- What the task asks
Locate each line of the material that contains "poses", then return it.

--- Stored data ---

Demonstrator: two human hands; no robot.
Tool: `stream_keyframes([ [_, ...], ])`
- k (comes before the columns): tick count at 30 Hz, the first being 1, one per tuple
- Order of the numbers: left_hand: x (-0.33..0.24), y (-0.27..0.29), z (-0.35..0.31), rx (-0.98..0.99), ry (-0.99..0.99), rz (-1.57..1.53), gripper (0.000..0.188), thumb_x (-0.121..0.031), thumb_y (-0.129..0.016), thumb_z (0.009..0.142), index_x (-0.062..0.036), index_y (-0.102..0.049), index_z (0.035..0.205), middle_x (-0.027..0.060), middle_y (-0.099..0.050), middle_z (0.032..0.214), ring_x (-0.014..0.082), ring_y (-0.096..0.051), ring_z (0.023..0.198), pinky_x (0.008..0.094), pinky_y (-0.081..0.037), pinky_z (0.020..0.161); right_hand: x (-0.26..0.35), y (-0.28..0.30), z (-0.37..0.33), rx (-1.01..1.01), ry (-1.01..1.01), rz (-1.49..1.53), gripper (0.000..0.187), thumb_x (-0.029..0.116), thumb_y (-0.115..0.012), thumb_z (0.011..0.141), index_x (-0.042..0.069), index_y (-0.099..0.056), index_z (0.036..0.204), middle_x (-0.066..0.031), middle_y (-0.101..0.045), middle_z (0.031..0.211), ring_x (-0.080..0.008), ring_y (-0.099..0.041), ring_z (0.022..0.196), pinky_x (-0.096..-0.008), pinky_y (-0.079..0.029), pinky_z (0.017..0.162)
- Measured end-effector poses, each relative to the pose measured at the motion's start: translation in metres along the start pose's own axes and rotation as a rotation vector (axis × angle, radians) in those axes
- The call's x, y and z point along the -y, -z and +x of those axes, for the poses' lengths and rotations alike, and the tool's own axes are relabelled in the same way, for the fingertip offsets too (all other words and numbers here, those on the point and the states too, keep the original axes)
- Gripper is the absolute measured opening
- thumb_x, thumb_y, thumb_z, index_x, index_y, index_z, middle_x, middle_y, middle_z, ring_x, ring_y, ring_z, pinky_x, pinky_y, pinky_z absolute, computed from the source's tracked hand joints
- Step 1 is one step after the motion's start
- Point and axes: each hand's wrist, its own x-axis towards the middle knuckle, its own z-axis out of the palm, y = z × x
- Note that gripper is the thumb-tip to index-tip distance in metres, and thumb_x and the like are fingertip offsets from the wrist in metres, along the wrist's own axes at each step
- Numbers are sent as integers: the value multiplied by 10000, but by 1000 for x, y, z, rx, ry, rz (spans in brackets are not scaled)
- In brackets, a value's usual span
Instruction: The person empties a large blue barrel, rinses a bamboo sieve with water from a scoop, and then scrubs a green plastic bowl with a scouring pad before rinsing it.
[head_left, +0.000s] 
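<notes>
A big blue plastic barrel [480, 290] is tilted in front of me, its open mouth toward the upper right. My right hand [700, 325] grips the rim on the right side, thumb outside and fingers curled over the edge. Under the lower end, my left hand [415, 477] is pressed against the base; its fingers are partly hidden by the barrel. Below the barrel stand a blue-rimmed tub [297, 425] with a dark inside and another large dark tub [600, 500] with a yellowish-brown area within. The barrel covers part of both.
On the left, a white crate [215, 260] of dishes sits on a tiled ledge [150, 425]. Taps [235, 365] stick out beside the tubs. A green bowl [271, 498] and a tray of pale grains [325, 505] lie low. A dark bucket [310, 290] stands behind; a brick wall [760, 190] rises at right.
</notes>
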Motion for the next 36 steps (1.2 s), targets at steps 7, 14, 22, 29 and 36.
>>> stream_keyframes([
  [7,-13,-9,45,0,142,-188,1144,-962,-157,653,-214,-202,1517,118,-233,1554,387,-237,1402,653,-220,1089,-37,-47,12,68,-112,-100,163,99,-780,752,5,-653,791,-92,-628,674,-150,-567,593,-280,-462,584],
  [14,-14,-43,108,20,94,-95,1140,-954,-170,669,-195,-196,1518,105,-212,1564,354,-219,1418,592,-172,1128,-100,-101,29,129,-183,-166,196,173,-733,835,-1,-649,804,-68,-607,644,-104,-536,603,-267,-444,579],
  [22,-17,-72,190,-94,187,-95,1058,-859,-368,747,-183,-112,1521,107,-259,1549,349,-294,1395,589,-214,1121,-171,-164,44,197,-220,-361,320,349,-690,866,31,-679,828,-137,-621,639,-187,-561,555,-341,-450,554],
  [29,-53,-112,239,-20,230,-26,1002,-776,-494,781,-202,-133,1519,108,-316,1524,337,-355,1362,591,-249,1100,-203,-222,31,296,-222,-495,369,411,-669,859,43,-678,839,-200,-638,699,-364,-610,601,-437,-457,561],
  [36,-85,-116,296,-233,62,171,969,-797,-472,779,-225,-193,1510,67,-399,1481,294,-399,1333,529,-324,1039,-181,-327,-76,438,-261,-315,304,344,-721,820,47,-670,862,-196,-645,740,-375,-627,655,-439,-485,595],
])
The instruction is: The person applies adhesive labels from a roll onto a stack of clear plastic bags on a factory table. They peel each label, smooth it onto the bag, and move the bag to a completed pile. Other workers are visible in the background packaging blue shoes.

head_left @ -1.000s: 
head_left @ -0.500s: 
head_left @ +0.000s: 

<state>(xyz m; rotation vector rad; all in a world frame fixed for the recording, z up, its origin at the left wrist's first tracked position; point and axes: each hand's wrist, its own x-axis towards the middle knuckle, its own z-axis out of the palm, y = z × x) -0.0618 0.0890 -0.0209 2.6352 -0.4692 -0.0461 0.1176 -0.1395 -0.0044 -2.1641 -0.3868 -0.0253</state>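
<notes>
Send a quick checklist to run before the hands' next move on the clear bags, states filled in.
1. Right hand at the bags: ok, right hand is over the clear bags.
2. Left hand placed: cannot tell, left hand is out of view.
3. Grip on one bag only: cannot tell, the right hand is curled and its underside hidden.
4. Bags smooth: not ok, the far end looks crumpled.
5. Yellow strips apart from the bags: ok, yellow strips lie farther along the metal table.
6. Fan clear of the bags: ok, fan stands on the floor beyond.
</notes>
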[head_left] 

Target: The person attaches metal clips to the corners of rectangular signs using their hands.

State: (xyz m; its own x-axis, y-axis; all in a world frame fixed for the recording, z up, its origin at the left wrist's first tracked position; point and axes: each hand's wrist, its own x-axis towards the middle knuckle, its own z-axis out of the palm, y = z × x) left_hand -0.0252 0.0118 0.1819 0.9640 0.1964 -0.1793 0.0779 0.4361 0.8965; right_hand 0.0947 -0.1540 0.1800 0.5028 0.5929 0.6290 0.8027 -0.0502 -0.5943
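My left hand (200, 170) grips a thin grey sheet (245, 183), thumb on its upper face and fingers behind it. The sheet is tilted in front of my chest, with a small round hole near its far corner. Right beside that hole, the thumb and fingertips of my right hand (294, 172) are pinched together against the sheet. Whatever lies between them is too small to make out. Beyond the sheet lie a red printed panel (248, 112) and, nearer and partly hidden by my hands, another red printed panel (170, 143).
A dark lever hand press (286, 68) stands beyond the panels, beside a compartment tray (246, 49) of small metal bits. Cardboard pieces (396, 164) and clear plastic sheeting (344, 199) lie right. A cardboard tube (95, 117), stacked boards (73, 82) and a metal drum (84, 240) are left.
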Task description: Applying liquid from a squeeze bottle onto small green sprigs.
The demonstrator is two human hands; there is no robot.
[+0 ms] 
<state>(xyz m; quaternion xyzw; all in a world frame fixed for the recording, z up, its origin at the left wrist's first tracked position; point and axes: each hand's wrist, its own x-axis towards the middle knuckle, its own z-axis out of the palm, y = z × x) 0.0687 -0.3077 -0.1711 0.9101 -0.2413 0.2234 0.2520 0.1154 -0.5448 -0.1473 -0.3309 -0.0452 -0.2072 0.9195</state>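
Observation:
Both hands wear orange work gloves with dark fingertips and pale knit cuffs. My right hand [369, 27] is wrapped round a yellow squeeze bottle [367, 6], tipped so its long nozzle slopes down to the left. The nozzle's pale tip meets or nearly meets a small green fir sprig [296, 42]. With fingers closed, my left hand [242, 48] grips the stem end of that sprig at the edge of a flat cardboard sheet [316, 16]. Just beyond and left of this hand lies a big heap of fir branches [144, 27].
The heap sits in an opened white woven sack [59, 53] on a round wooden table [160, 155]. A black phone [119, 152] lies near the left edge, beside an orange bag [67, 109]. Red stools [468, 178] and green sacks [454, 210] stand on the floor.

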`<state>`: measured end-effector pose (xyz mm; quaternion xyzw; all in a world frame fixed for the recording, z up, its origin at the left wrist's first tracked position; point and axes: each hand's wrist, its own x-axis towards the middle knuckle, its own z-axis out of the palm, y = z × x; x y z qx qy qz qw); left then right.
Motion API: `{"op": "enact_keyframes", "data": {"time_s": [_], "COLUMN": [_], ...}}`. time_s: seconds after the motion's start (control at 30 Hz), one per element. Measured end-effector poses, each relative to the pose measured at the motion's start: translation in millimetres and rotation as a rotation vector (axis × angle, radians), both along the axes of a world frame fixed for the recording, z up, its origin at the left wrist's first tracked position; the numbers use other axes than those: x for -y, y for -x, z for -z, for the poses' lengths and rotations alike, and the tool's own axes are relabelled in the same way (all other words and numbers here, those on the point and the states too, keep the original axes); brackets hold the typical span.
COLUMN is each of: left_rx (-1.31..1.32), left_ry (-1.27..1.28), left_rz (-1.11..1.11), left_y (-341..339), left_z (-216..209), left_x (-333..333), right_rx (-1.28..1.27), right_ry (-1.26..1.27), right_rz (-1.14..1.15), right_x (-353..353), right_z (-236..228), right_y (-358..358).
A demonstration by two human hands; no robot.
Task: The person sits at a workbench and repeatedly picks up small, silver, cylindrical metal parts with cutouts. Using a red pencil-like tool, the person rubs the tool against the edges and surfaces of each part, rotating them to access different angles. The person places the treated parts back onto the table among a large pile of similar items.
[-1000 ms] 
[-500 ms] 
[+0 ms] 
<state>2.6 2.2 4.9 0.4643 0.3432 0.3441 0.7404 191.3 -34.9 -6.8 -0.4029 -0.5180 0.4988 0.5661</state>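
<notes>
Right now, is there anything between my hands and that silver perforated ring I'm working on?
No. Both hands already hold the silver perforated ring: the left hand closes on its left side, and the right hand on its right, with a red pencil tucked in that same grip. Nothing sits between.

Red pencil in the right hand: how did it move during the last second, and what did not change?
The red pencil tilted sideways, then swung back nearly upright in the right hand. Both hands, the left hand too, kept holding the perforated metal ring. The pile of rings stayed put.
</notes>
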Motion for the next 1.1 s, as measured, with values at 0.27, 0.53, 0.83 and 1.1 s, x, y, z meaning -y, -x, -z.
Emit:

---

- Exercise solution
- Measured end-effector poses, each relative to the pose measured at the motion's start: translation in metres along the start pose's own axes and rotation as a rotation vector (axis × angle, radians) in those axes
- The call's x, y and z point along the -y, -z and +x of those axes, for the poses' lengths and rotations alike, and the tool's own axes are relabelled in the same way, for the fingertip offsets too (all other words and numbers here, those on the point and the states too, keep the original axes)
Motion API: `{"op": "enact_keyframes", "data": {"time_s": [_], "COLUMN": [_], ...}}`. time_s: seconds after the motion's start (control at 30 Hz), one per element. Measured end-effector poses, each relative to the pose measured at the motion's start: translation in millimetres and rotation as a rotation vector (axis × angle, radians), both along the axes of a world frame fixed for the recording, z up, its origin at the left wrist's first tracked position; the numbers use other axes than those: x for -y, y for -x, z for -z, for the poses' lengths and rotations alike, and the tool's own axes are relabelled in the same way (all other words and numbers here, those on the point and the states too, keep the original axes); brackets hold the typical span.

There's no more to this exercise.